- TO DO: The answer is to consist only of an exact retyping of the lines from the one containing "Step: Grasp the" to the end of the entries, without pictures.

Records from a data source:
*** Begin section ***
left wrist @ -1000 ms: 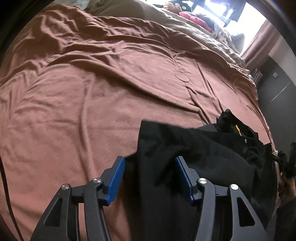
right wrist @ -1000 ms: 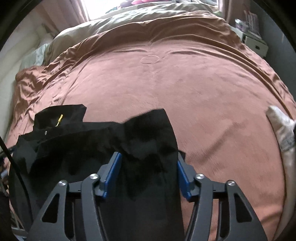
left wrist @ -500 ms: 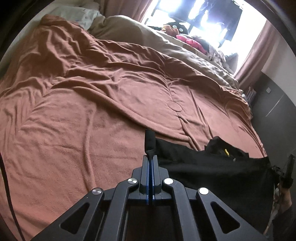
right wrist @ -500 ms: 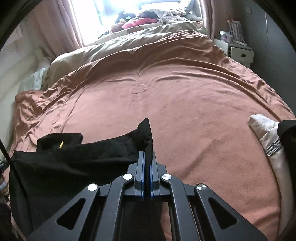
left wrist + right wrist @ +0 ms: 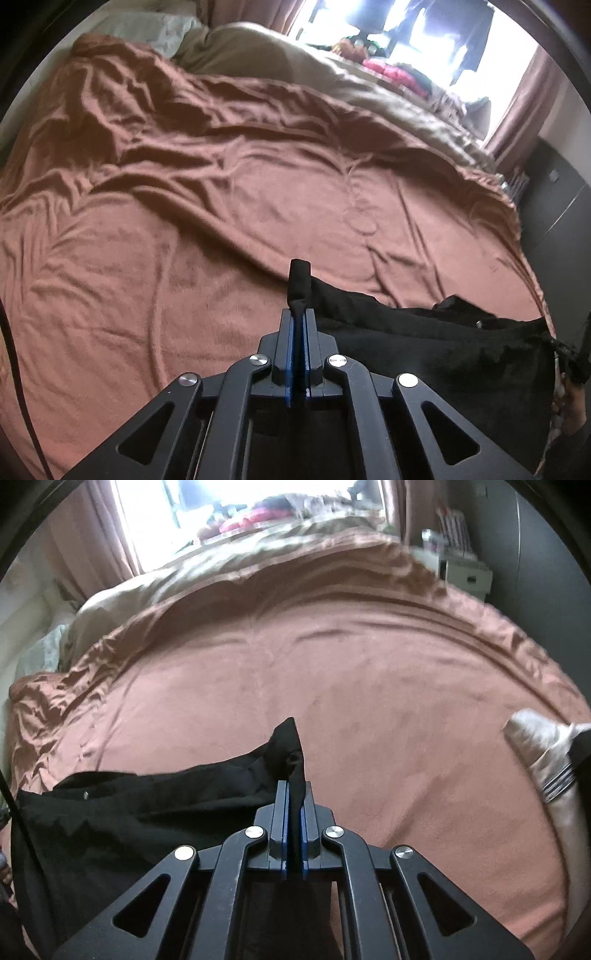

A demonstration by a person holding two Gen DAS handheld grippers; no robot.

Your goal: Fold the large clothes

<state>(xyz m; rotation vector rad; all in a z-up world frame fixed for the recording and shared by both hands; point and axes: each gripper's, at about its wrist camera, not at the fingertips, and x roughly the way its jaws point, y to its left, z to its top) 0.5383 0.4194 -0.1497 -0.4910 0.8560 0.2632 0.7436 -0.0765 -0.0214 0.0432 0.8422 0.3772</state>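
A second ago both tools stood spread over the black garment (image 5: 424, 343) with cloth lying loose between their fingers; half a second ago they had shut, and now the left tool (image 5: 298, 314) and the right tool (image 5: 294, 790) are each pressed together on a corner of the fabric, a small tuft poking up past the tips. Since the closing, the views have tilted up to show more of the far window, which suggests both corners are being raised off the bed. For the task this reads as the grasp being secured and the lift toward a fold just under way, with no fold yet laid. The garment is dark, soft and rumpled; it sags between the two pinched corners and trails toward the near edge of the brown blanket (image 5: 184, 258) that covers the bed, most of it resting on that blanket. A small metal stud (image 5: 85, 795) shows on the cloth, on the left-tool side of the right tool's grip. A pale folded item (image 5: 543, 753) lies on the blanket well apart from the garment, on the side away from the left tool.
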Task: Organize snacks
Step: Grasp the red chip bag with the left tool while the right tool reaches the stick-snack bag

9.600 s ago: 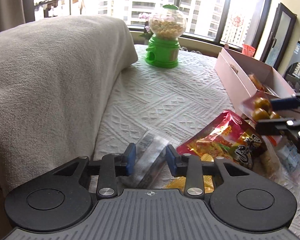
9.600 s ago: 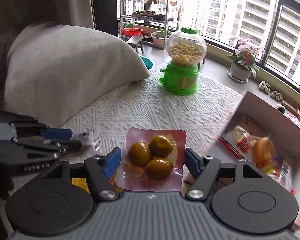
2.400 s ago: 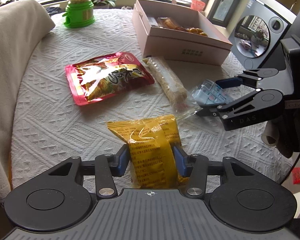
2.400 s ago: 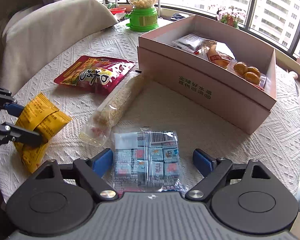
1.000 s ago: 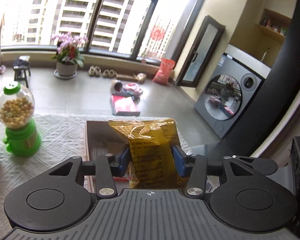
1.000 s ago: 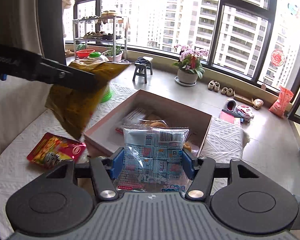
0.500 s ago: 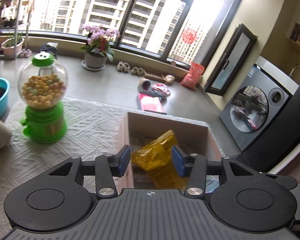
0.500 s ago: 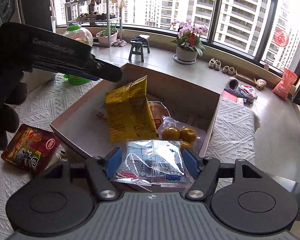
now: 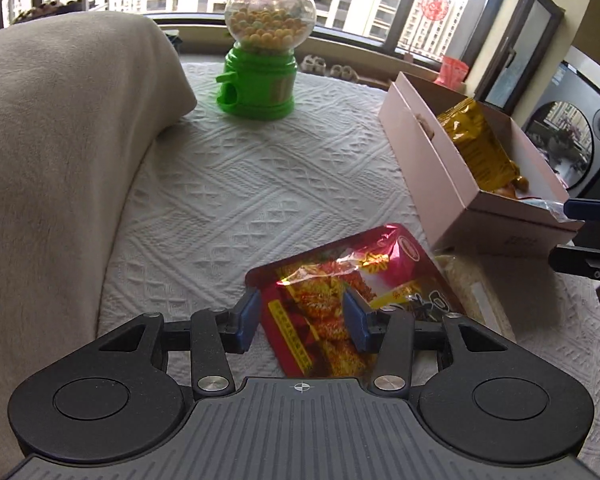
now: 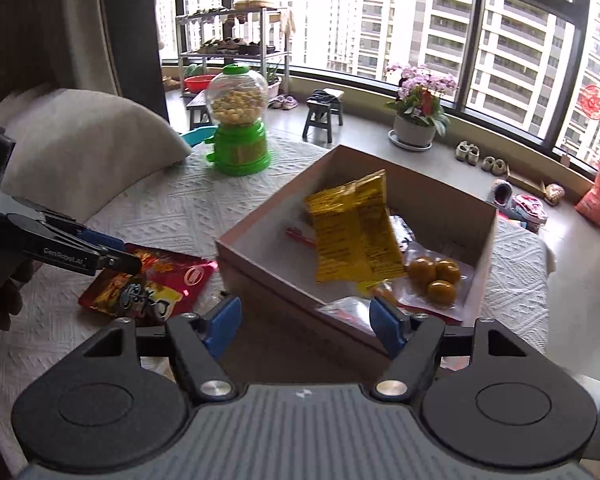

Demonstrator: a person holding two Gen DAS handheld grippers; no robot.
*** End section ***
- WRITTEN ANSWER:
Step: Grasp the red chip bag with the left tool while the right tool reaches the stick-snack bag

9.600 s ago: 
9.600 s ago: 
2.400 s ago: 
2.400 s ago: 
1.000 s ago: 
1.000 s ago: 
0.500 s ago: 
0.500 s ago: 
now: 
now: 

Demonstrator: a person holding two Gen DAS handheld grippers; no robot.

The output requires nothing else.